Beyond that, however, even forgiving the above issues, there is the issue 3.5 is infamous for the most: balance. As in, what balance? The game is a powergamer's wet dream and a nightmare for anyone who does not like to juggle numbers during character creation. Having both at the table simultaneously puts immense pressure on the GM on trying to run a game that is challenging for one and not soul-crushing for the other. Sure, additional source material can bridge the balance gap, but that reintroduces the aforementioned needless complexity into the game.

The reason 3.5 is such a popular gateway game is because of its strong market hold. It has been around for a long time, and is practically a household name - it's something everyone knows simply through word of mouth. Hence it's not popular through any particular strengths of its own. It's popular because it has the most hype. (Also being free helps a lot.)

For all intents and purposes, D&D 3.5 is a ball-and-chain for new GMs - it will inhibit their creativity and imagination for a long time, and it will be felt even after they might choose, for whatever reason, to switch systems.

I will take your word for Pathfinder, however. It seems solid, but I have not had the opportunity to play or run a Pathfinder game.

Hello Purvis:
Reminder that 3e and 3.5e were built up on the much simpler and more story-driven 2e and iconic 1e that more or less was the first real system. So 3e and beyond gets a lot of free fame for things its not; and in fact actively ruined.
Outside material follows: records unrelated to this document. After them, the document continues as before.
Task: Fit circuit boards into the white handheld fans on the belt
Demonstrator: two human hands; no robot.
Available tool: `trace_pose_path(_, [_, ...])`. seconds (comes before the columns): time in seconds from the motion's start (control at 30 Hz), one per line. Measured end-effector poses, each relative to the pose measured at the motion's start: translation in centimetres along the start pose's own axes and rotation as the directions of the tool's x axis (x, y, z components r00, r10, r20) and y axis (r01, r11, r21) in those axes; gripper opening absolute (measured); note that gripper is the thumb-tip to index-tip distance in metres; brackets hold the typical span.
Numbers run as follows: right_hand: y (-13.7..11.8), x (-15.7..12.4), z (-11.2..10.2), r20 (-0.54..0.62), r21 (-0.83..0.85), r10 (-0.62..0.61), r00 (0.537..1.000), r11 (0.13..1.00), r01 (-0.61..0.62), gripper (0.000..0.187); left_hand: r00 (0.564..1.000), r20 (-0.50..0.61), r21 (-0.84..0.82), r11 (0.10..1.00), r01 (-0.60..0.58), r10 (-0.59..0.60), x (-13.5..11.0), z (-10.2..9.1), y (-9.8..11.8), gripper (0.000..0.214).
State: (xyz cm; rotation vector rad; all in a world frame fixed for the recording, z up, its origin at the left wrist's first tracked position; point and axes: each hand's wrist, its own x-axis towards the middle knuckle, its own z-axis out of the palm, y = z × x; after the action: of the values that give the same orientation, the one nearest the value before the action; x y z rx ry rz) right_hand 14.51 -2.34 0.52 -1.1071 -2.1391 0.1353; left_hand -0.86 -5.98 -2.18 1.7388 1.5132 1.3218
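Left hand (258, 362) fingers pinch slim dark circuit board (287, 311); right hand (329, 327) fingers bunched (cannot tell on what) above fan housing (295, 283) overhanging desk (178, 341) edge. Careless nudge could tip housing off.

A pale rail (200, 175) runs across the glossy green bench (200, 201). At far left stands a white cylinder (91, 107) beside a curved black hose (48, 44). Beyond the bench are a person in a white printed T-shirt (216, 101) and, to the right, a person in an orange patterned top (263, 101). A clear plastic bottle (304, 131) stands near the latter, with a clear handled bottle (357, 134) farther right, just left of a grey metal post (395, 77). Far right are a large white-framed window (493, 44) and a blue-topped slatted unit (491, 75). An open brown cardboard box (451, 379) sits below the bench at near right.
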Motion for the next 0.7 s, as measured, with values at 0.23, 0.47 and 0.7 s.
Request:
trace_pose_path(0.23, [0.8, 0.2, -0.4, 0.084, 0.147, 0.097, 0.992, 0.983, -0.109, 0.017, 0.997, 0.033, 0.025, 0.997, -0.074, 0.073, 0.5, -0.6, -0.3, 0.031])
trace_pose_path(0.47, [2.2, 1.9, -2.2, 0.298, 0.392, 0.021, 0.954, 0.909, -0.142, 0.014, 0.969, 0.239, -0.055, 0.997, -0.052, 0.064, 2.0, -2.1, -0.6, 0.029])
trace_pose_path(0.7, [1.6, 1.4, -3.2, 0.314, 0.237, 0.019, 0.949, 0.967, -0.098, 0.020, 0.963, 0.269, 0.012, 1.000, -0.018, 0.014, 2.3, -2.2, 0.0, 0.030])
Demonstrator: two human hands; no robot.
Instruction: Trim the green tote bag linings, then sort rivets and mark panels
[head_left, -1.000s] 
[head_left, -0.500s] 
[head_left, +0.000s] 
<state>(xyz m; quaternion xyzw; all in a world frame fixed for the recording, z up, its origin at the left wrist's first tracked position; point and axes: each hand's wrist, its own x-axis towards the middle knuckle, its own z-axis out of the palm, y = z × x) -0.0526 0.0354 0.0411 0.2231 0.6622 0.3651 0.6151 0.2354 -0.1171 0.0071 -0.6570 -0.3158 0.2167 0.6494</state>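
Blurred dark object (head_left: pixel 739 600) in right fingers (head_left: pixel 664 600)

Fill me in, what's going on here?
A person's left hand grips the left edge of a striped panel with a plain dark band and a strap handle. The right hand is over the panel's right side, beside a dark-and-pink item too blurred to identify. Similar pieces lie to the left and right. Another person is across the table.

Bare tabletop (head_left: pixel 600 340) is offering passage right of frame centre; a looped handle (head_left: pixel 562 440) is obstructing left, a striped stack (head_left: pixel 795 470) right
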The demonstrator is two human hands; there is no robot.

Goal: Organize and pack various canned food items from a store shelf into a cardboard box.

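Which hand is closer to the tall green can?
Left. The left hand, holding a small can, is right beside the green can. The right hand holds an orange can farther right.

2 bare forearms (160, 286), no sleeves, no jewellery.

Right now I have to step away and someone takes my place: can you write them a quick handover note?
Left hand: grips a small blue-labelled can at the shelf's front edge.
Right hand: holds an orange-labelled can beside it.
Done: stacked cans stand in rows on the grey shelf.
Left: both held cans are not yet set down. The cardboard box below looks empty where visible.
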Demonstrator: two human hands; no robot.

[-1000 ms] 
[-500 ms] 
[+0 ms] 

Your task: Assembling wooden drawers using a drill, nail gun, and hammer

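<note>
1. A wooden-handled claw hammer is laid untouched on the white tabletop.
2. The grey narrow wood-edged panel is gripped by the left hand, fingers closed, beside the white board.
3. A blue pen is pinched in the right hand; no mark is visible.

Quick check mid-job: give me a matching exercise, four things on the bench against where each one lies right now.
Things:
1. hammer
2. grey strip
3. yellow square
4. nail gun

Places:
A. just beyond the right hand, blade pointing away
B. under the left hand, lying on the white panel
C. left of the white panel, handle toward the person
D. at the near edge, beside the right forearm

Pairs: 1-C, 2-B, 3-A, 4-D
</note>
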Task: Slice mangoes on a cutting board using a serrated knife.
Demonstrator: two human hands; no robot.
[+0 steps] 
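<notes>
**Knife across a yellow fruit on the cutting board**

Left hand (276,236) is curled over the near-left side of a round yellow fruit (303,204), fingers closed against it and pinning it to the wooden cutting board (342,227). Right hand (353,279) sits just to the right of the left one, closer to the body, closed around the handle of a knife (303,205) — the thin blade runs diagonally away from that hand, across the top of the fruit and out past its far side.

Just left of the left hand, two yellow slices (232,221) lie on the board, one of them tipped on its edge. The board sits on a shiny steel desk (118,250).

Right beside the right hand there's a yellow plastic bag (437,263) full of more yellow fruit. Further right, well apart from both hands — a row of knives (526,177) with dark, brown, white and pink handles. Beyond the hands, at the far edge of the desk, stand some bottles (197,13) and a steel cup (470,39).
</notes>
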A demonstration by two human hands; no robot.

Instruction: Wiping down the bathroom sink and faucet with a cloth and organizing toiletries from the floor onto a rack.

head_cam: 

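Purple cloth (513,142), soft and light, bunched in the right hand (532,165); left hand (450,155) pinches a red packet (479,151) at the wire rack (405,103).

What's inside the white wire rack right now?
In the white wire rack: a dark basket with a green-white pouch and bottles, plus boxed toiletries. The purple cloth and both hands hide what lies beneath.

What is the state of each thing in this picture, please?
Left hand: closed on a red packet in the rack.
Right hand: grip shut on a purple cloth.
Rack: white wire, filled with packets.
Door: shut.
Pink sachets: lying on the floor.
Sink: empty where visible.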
Also the magic system is just...I laugh whenever anyone calls a spell in DnD unbalanced. Of course it's unbalanced! Good lord, Fireball (Aka: Kill Entire Military Regiment) is not that far off from being a starter spell.

Stuffman:
Really, D&D isn't that unbalanced compared to most games. I'm not aware of any tabletop RPG that doesn't have balance issues. The problem is that it puts so much work and so many rules into trying to make it balanced, and fails completely.

Pathfinder isn't any better. The power gap between classes may be smaller, but casters still have spells to sidestep any conceivable obstacle you could encounter, the spells they have are still better solutions than the things other classes can offer, and they still win battles in one round right from the get-go with things like color spray.